**Your instructions**
The listing below is to be written out word for word, minus its images.

**Input data**

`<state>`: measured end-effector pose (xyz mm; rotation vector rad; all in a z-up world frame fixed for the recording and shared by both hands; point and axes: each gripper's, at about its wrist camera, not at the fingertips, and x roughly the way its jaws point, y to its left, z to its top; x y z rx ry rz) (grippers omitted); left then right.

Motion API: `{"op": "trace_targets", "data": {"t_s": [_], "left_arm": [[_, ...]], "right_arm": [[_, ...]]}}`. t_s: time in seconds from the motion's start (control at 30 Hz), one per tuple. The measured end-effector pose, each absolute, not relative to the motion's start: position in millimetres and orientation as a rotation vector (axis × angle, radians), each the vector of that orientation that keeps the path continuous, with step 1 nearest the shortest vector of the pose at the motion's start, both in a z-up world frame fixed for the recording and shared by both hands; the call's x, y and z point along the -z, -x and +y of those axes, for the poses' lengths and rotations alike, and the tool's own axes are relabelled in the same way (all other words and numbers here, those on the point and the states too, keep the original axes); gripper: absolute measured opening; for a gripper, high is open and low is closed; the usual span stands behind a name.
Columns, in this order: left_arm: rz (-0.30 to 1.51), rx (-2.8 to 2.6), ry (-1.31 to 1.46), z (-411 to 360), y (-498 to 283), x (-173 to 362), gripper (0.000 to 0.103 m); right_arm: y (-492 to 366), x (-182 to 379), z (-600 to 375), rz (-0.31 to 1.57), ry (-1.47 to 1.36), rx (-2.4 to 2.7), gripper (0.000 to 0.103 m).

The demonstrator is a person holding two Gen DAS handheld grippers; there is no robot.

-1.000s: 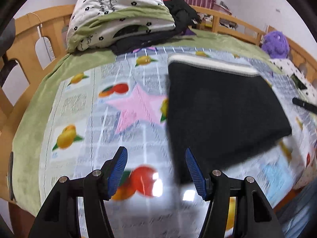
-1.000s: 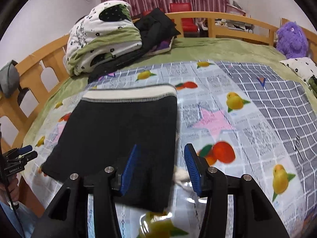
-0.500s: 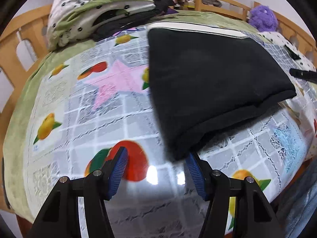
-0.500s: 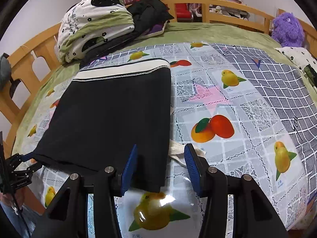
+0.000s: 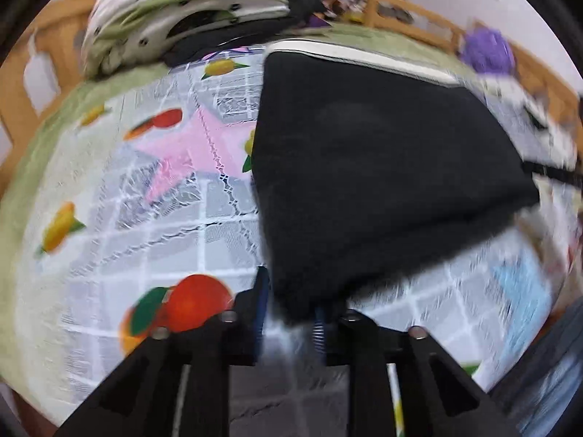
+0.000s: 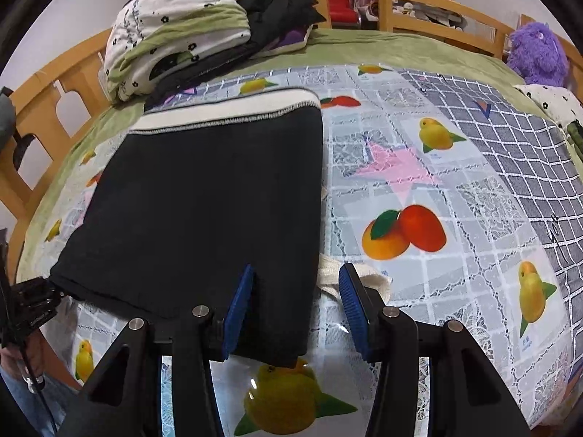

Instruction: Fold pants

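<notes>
Black folded pants point(image 6: 204, 211) with a white waistband point(image 6: 226, 111) lie flat on the fruit-print bed cover. My left gripper point(image 5: 289, 307) is shut on the near left corner of the pants point(image 5: 364, 167); this view is blurred by motion. My right gripper point(image 6: 295, 302) is open, its fingers straddling the near right corner of the pants, the left pad point(image 6: 238, 300) over the black cloth. A white drawstring point(image 6: 349, 276) pokes out beside the right pad. The left gripper also shows at the left edge of the right wrist view point(image 6: 32, 304).
A pile of folded bedding and dark clothes point(image 6: 189, 32) sits at the bed's far side. A wooden rail point(image 6: 419, 3) rings the bed. A purple plush toy point(image 6: 535, 54) sits at the far right. The near bed edge is just below both grippers.
The left gripper moved forward and closed on the near left corner of the pants. The right gripper moved slightly closer over the near right corner and stayed open.
</notes>
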<state>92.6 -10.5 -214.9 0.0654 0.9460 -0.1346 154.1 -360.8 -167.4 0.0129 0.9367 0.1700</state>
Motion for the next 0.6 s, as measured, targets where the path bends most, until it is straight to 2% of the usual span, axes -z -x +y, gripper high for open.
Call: {"op": "trace_targets", "data": {"t_s": [0.07,0.13,0.17,0.4,0.6], "left_arm": [[0.93,0.149,-0.087,-3,-79,203,0.031],[0.894,0.168,-0.049,7,-69,191,0.041],[0.871,0.178,-0.023,13,-64,183,0.043],[0.756,0.265,0.163,9,-82,151,0.045],[0.772,0.279,0.137,-56,-122,154,0.045]], "right_arm": [[-154,173,-361,0.962,0.012,-0.161,0.05],[-153,173,-363,0.964,0.014,-0.168,0.05],[-151,171,-366,0.954,0.006,-0.17,0.05],[-142,154,-364,0.851,-0.05,-0.219,0.05],[-136,157,-329,0.776,-0.047,-0.339,0.046]]}}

**Completed task**
`<state>`: measured end-effector pose (xyz mm; rotation vector rad; all in a z-up world frame fixed for the recording and shared by both hands; point and axes: each gripper's, at about its wrist camera, not at the fingertips, and x roughly the way its jaws point, y to its left, z to its top; x y z rx ry rz) (grippers omitted); left then right.

Motion API: `{"op": "trace_targets", "data": {"t_s": [_], "left_arm": [[_, ...]], "right_arm": [[_, ...]]}}`. t_s: time in seconds from the motion's start (control at 30 Hz), one per tuple. The measured end-effector pose, each absolute, not relative to the motion's start: position in millimetres and orientation as a rotation vector (axis × angle, radians), each the vector of that orientation that keeps the path continuous, with step 1 nearest the shortest vector of the pose at the motion's start, both in a z-up world frame fixed for the recording and shared by both hands; the call's x, y and z point along the -z, -x and +y of those axes, for the poses' lengths and rotations alike, and the tool's own axes are relabelled in the same way (all other words and numbers here, those on the point and the states too, keep the original axes); gripper: absolute measured opening; for a gripper, high is open and low is closed; the usual span stands behind a name.
Columns, in this order: left_arm: rz (-0.30 to 1.51), rx (-2.8 to 2.6), ry (-1.31 to 1.46), z (-411 to 360), y (-498 to 283), x (-173 to 362), gripper (0.000 to 0.103 m); right_arm: y (-492 to 366), x (-182 to 379), z (-600 to 375), rz (-0.31 to 1.57), ry (-1.47 to 1.36), rx (-2.4 to 2.7), gripper (0.000 to 0.103 m).

The demonstrator is a person holding two Gen DAS handheld grippers; there is no robot.

-1.000s: 
-1.000s: 
-0.500s: 
-0.500s: 
+0.000s: 
+0.000s: 

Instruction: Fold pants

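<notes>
Black folded pants point(image 6: 204, 211) with a white waistband point(image 6: 226, 111) lie flat on the fruit-print bed cover. My left gripper point(image 5: 289, 307) is shut on the near left corner of the pants point(image 5: 364, 167); this view is blurred by motion. My right gripper point(image 6: 295, 302) is open, its fingers straddling the near right corner of the pants, the left pad point(image 6: 238, 300) over the black cloth. A white drawstring point(image 6: 349, 276) pokes out beside the right pad. The left gripper also shows at the left edge of the right wrist view point(image 6: 32, 304).
A pile of folded bedding and dark clothes point(image 6: 189, 32) sits at the bed's far side. A wooden rail point(image 6: 419, 3) rings the bed. A purple plush toy point(image 6: 535, 54) sits at the far right. The near bed edge is just below both grippers.
The left gripper moved forward and closed on the near left corner of the pants. The right gripper moved slightly closer over the near right corner and stayed open.
</notes>
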<state>92.6 -10.5 -214.9 0.0654 0.9460 -0.1346 154.1 -360.8 -167.4 0.0129 0.9367 0.1700</state>
Motion for the next 0.6 s, as measured, targets where the path bends most, until it is straight to 2% of the usual span, axes -z -x +y, gripper high for open.
Call: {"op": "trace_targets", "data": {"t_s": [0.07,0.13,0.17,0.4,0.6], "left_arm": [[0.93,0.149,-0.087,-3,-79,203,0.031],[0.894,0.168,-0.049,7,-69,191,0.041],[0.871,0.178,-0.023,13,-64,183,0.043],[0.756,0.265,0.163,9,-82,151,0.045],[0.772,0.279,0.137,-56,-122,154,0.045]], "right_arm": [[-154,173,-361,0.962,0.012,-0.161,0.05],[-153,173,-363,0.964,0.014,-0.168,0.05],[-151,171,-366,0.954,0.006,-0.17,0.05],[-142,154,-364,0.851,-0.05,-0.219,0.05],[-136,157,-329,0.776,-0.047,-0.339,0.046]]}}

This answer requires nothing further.